It will be noted that the expressed aim of Vives is to help boys who are learning to speak the Latin language. For this purpose, Vives realised that the method must be conversational, that the style of speech must be clear, correct, and as far as possible based on classical models, and that the subject-matter must consist of topics interesting to children and connected with their daily life. The Prince Philip, to whom the Dialogues are dedicated, it should be noted, was afterwards Philip II., the consort of the English Queen Mary I., daughter of Catharine of Aragon.
Contents of the Dialogues
The German historian of Latin School-Dialogues, Dr. Bömer, speaks of the characteristic power of Vives in introducing, in relatively short space, the ordinary daily life of boys, and tracking it into the smallest corners. “If a boy is putting on his clothes, we learn every single article of clothing, and all the topics of toilettes and the names of each object (Dialogues I. and XI.). When two school-boys pay a visit to a stranger’s house, we have shown to us its whole inner arrangement by an expert guide (XII.). Interesting observations are made on the different parts of the human body by a painter, Albert Dürer (XXIII.). With a banquet as the occasion, we are introduced to the equipment of a dining-room (XVI.), with ordinary kinds of foods and drinks (XVII.), and if we like we can betake ourselves to the cook in the kitchen and watch the direction of operations (XV.).[xxiii] We are told in another Dialogue (XVIII.) of a man’s fear to go home to his wife after too liberal a banquet, and how she would entertain him with longer homilies than those of St. Chrysostom. When a company of scholars wish to make a distant excursion, all kinds of horses and carriages, with their trappings, are presented to the notice of the reader (IX.).”[6] Then, to show us life under the most favourable of circumstances, Vives gives a dialogue on the King’s Palace (XIX.).
Whilst the general environments of boys’ lives are thus pourtrayed in considerable detail, Vives is particularly careful to show boys the general features and significance of home and school life, and regards it as part of his duty to expound, in the last two dialogues, some general guiding principles of education for the boys, their teachers, and readers of the book to ponder over.
Home and School Life
The first dialogue treats of getting up in the morning. The girl Beatrice tries to rouse the two boys Emanuel and Eusebius, the latter of whom makes the excuse, “I seem to have my eyes full of sand,” to which Beatrice replies, “That is always your morning song.” Then the boys dress. Beatrice enjoins them, “Kneel down before this image of our Saviour and say the Lord’s Prayer, etc. Take care, my Emanuel, that you think of nothing else while you are praying.” The interchange of wit between the boys and the maid is an interesting picture of child-life. In the second dialogue, after family morning greetings, which include playing with the little dog Ruscio, the father teaches his [xxiv]little boy the difference between the little dog and a little boy. “What have you,” he asks his child, “in you why you should become a man and not he?” He suggests to him that the difference really is contained in the magic word “school.” The boy says: “I will go, father, with all the pleasure in the world.” Whereupon the boy’s elder sister gets him his little satchel and puts him up his breakfast (i.e., lunch) in it. The father takes the boy to the school, and (in III.) discusses with a neighbour the comparative merits of the schoolmasters Varro and Philoponus. The father is told that Philoponus has the smaller number of boys, and at once decides: “I should prefer him!” Then as Philoponus comes into view, he turns to his boy, saying: “Son, this is as it were the laboratory for the formation of men, and Philoponus is the artist-educator. Christ be with you, Master! Uncover your head, my boy, and bow your right knee.... Now stand up!”

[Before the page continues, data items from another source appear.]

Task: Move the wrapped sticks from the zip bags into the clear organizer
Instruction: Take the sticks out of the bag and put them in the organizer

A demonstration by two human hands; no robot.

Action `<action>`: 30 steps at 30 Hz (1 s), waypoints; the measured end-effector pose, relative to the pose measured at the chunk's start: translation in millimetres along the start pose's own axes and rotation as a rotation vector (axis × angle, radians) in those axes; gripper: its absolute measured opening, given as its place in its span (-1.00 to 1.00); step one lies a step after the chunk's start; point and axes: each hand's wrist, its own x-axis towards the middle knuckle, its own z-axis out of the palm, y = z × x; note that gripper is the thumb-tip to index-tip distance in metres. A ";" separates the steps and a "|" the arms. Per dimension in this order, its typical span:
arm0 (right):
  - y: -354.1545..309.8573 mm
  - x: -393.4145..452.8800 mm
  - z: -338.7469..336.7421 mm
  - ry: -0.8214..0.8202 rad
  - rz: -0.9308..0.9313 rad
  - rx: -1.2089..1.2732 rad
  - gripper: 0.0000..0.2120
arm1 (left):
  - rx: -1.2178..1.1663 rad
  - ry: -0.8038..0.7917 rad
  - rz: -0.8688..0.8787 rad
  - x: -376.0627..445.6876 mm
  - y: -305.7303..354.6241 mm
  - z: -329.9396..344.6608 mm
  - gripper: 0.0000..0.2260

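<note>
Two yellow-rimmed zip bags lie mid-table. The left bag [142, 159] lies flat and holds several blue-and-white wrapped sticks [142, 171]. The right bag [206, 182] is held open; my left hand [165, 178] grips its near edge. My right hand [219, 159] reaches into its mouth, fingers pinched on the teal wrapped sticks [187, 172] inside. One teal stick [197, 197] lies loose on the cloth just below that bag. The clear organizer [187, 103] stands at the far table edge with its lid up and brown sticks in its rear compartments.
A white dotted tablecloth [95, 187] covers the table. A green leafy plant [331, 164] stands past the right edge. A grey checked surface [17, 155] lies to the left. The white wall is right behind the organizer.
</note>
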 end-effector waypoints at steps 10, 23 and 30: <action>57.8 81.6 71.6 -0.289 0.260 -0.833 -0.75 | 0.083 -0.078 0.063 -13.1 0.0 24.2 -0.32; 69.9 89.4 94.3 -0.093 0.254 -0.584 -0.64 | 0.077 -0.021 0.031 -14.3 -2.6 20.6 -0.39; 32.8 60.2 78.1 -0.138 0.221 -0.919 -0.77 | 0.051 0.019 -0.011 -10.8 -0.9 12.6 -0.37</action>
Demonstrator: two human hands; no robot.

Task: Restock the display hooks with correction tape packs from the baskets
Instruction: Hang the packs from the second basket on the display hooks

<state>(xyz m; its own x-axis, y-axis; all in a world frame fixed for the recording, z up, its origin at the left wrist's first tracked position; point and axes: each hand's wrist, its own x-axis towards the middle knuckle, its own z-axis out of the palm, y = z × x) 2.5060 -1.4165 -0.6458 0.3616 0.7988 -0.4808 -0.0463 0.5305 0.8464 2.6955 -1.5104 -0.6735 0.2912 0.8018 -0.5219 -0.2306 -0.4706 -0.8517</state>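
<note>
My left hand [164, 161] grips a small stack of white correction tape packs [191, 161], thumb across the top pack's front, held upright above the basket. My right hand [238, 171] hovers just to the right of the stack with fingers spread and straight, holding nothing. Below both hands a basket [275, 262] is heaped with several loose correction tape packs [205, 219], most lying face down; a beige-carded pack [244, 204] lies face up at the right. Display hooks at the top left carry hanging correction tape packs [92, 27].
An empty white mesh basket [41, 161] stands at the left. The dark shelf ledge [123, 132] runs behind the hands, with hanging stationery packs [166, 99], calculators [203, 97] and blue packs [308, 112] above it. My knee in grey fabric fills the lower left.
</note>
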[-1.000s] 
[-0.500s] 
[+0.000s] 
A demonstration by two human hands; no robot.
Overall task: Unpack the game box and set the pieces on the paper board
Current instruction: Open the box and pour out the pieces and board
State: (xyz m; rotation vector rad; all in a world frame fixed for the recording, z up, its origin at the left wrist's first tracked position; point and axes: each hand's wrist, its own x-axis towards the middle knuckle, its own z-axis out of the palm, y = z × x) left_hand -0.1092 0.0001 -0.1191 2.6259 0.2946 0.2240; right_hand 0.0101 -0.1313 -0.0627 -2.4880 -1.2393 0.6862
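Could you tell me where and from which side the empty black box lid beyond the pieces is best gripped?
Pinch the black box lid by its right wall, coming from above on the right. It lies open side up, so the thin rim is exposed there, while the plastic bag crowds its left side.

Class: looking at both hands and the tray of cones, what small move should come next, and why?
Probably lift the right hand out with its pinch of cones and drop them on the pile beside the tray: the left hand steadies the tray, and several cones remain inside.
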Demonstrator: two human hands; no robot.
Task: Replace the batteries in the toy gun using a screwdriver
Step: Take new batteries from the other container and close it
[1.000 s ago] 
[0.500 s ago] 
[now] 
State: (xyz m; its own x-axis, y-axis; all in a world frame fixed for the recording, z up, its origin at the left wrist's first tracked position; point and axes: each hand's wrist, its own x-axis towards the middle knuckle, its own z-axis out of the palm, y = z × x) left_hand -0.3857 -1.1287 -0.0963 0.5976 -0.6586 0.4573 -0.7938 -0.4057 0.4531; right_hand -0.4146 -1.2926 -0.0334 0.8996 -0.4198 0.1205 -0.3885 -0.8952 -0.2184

Philoponus. May your coming to us be a blessing to all! What may be your business?
Father. I bring you this boy of mine for you to make of him a man from the beast.
Philoponus. This shall be my earnest endeavour. He shall become a man from the beast, a fruitful and good creature out of a useless one. Of that have no doubt.
Father. What is the charge for the instruction you give?
Philoponus. If the boy makes good progress it will be little; if not, a good deal.
Father. That is acutely and wisely said, as is all you say. We share the responsibility then; you to instruct zealously, I to recompense your labour richly.
It will thus be seen that the idea of co-operation and consultation of parents and teachers is no new one.[7] But the enthusiasm of the parent, depicted by Vives, to recompense [xxv]the teacher “richly” can hardly be said to have continued, if it existed in the Tudor age, outside of Vives’ generous heart.
The next dialogue (IV.) shows how boys loitered on the way to school, their difference in powers, and in the practice of observations and the self-training of the senses and wits in the streets, such as made R. L. Stevenson wonder if the truant from school did not gain more by his self-chosen though casual wanderings than if he had gone orderly to school.
An account of actual school-work in the subjects of reading (V.) and writing (X.) is given, and the raison d’être of school instruction in these subjects suggested. The boys go home (VI.) and a most pleasing picture is given of home-life, with the mother, the boys, the girls, and the serving maiden, introducing children’s games and the interference of meals with games.